What you return must match the records exactly.
··· ENTRIES SHOWN
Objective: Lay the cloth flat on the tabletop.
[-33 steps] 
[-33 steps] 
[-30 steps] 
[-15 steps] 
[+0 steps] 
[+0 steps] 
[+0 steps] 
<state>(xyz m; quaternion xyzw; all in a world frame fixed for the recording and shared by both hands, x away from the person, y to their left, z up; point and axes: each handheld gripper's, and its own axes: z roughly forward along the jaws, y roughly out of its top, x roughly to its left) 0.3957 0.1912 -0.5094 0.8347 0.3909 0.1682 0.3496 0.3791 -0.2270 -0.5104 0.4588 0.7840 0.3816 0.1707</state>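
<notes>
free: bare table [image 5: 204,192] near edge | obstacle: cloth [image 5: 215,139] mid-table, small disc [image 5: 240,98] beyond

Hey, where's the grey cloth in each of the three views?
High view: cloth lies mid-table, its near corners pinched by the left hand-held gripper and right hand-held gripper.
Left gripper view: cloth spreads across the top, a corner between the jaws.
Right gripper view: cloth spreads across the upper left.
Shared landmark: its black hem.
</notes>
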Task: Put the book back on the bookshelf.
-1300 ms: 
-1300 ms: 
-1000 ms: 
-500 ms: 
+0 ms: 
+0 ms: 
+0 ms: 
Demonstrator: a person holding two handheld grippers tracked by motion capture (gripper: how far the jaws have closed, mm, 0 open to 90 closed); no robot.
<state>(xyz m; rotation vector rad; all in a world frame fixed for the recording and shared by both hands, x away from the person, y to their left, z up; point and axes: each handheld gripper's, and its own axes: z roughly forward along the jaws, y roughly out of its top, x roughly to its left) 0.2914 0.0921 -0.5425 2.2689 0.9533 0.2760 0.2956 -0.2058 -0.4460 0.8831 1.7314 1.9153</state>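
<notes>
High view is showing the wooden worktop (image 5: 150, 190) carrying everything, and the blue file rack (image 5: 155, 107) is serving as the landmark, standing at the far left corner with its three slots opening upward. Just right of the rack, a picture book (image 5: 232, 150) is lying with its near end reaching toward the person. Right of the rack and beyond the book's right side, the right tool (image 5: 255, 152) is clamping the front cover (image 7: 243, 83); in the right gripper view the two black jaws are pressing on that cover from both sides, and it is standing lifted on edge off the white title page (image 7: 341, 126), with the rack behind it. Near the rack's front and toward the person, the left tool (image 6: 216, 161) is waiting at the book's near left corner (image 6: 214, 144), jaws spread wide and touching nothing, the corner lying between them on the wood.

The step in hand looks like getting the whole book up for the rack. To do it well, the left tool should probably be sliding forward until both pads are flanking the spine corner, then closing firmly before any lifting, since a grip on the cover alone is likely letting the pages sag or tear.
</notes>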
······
▶ **RESPONSE BELOW**:
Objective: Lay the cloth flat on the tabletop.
[-33 steps] 
[-33 steps] 
[-30 steps] 
[-15 steps] 
[+0 steps] 
[+0 steps] 
[+0 steps] 
<state>(xyz m; quaternion xyzw; all in a world frame fixed for the recording and shared by both hands, x away from the person, y to their left, z up; point and axes: each handheld gripper's, and its own axes: z roughly forward along the jaws, y roughly out of its top, x roughly to its left) 0.3957 0.1912 -0.5094 0.8347 0.3909 0.1682 0.3496 0.3791 -0.2270 -0.5104 0.4588 0.7840 0.3816 0.1707</state>
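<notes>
free: bare table [image 5: 204,192] near edge | obstacle: cloth [image 5: 215,139] mid-table, small disc [image 5: 240,98] beyond

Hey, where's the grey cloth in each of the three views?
High view: cloth lies mid-table, its near corners pinched by the left hand-held gripper and right hand-held gripper.
Left gripper view: cloth spreads across the top, a corner between the jaws.
Right gripper view: cloth spreads across the upper left.
Shared landmark: its black hem.
</notes>
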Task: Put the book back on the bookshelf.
-1300 ms: 
-1300 ms: 
-1000 ms: 
-500 ms: 
+0 ms: 
+0 ms: 
+0 ms: 
Demonstrator: a person holding two handheld grippers tracked by motion capture (gripper: how far the jaws have closed, mm, 0 open to 90 closed); no robot.
<state>(xyz m; rotation vector rad; all in a world frame fixed for the recording and shared by both hands, x away from the person, y to their left, z up; point and axes: each handheld gripper's, and its own axes: z roughly forward along the jaws, y roughly out of its top, x roughly to its left) 0.2914 0.0921 -0.5425 2.2689 0.9533 0.2760 0.2956 -0.2058 -0.4460 0.8831 1.7314 1.9153</state>
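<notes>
High view is showing the wooden worktop (image 5: 150, 190) carrying everything, and the blue file rack (image 5: 155, 107) is serving as the landmark, standing at the far left corner with its three slots opening upward. Just right of the rack, a picture book (image 5: 232, 150) is lying with its near end reaching toward the person. Right of the rack and beyond the book's right side, the right tool (image 5: 255, 152) is clamping the front cover (image 7: 243, 83); in the right gripper view the two black jaws are pressing on that cover from both sides, and it is standing lifted on edge off the white title page (image 7: 341, 126), with the rack behind it. Near the rack's front and toward the person, the left tool (image 6: 216, 161) is waiting at the book's near left corner (image 6: 214, 144), jaws spread wide and touching nothing, the corner lying between them on the wood.

The step in hand looks like getting the whole book up for the rack. To do it well, the left tool should probably be sliding forward until both pads are flanking the spine corner, then closing firmly before any lifting, since a grip on the cover alone is likely letting the pages sag or tear.
</notes>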

The response is complete as it stands.